Retype nothing but the lines from the start of the material up to and including the line with "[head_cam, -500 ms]". Pictures don't belong in the copy.

Given data ->

━━━━━━━━━━

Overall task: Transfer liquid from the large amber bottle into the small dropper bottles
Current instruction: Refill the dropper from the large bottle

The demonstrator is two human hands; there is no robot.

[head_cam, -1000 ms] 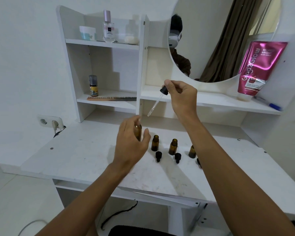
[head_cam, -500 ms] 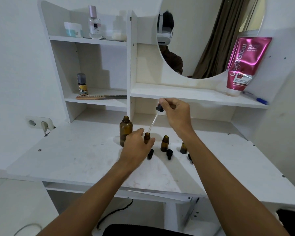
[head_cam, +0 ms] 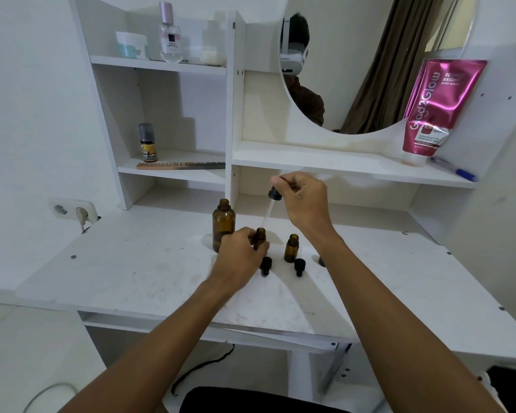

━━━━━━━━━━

Output below ->
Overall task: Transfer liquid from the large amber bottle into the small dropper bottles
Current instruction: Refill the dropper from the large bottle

The demonstrator is two human hands; there is no robot.

[head_cam, -1000 ms] 
[head_cam, -500 ms] 

The exercise output is complete.